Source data
--------------------------------

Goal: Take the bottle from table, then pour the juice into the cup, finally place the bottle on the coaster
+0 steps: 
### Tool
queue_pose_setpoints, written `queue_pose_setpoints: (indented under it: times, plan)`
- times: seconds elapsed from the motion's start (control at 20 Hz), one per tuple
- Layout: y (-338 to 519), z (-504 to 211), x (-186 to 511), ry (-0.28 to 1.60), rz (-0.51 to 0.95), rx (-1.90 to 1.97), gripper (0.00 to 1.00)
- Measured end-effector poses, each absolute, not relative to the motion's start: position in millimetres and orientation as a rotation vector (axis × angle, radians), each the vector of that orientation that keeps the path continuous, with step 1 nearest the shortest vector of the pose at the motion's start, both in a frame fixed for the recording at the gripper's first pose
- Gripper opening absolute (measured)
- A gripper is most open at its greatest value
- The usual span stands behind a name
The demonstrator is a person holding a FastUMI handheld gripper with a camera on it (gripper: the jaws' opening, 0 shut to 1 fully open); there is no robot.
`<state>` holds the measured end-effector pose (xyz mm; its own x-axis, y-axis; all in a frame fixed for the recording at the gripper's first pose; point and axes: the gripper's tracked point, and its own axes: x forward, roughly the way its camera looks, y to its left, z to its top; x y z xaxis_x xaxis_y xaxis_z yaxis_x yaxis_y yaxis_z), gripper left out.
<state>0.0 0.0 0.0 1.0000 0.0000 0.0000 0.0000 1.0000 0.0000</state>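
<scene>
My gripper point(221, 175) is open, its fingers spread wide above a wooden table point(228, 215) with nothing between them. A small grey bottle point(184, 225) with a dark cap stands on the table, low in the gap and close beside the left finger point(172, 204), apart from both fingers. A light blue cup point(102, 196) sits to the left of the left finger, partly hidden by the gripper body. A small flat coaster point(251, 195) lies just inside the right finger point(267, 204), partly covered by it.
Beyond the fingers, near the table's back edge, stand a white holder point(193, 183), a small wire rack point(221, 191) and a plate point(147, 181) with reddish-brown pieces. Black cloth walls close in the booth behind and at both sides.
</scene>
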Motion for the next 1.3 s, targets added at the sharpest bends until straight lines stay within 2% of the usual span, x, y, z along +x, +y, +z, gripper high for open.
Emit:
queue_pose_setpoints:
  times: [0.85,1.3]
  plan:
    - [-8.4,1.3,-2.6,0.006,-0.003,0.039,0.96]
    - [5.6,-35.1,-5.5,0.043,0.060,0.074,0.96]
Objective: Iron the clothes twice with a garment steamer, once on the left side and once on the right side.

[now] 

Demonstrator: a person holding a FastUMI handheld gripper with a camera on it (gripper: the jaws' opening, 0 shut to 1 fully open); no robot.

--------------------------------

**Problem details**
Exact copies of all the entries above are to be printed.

**Written reply**
Goal: Take the bottle from table, then pour the juice into the cup, finally place the bottle on the coaster
+0 steps: 
### Tool
queue_pose_setpoints, written `queue_pose_setpoints: (indented under it: times, plan)`
- times: seconds elapsed from the motion's start (control at 20 Hz), one per tuple
- Layout: y (-338 to 519), z (-504 to 211), x (-186 to 511), ry (-0.28 to 1.60), rz (-0.51 to 0.95), rx (-1.90 to 1.97), gripper (0.00 to 1.00)
- Measured end-effector poses, each absolute, not relative to the motion's start: position in millimetres and orientation as a rotation vector (axis × angle, radians), each the vector of that orientation that keeps the path continuous, with step 1 nearest the shortest vector of the pose at the motion's start, both in a frame fixed for the recording at the gripper's first pose
- Gripper opening absolute (measured)
- A gripper is most open at its greatest value
- The usual span stands behind a name
The demonstrator is a person holding a FastUMI handheld gripper with a camera on it (gripper: the jaws' opening, 0 shut to 1 fully open); there is no robot.
`<state>` holds the measured end-effector pose (xyz mm; its own x-axis, y-axis; all in a frame fixed for the recording at the gripper's first pose; point and axes: the gripper's tracked point, and its own axes: x forward, roughly the way its camera looks, y to its left, z to its top; x y z xaxis_x xaxis_y xaxis_z yaxis_x yaxis_y yaxis_z), gripper left out.
<state>0.0 0.0 0.0 1.0000 0.0000 0.0000 0.0000 1.0000 0.0000</state>
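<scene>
My gripper point(221, 175) is open, its fingers spread wide above a wooden table point(228, 215) with nothing between them. A small grey bottle point(184, 225) with a dark cap stands on the table, low in the gap and close beside the left finger point(172, 204), apart from both fingers. A light blue cup point(102, 196) sits to the left of the left finger, partly hidden by the gripper body. A small flat coaster point(251, 195) lies just inside the right finger point(267, 204), partly covered by it.
Beyond the fingers, near the table's back edge, stand a white holder point(193, 183), a small wire rack point(221, 191) and a plate point(147, 181) with reddish-brown pieces. Black cloth walls close in the booth behind and at both sides.
</scene>
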Motion for the next 1.3 s, targets added at the sharpest bends until straight lines stay within 2% of the usual span, x, y, z along +x, +y, +z, gripper high for open.
Emit:
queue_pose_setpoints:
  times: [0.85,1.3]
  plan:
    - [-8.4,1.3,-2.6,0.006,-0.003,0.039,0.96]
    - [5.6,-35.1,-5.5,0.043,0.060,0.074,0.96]
Objective: Iron the clothes twice with a garment steamer, once on the left side and once on the right side.

[now] 

Demonstrator: a person holding a FastUMI handheld gripper with a camera on it (gripper: the jaws' opening, 0 shut to 1 fully open); no robot.

The exercise calls for nothing further.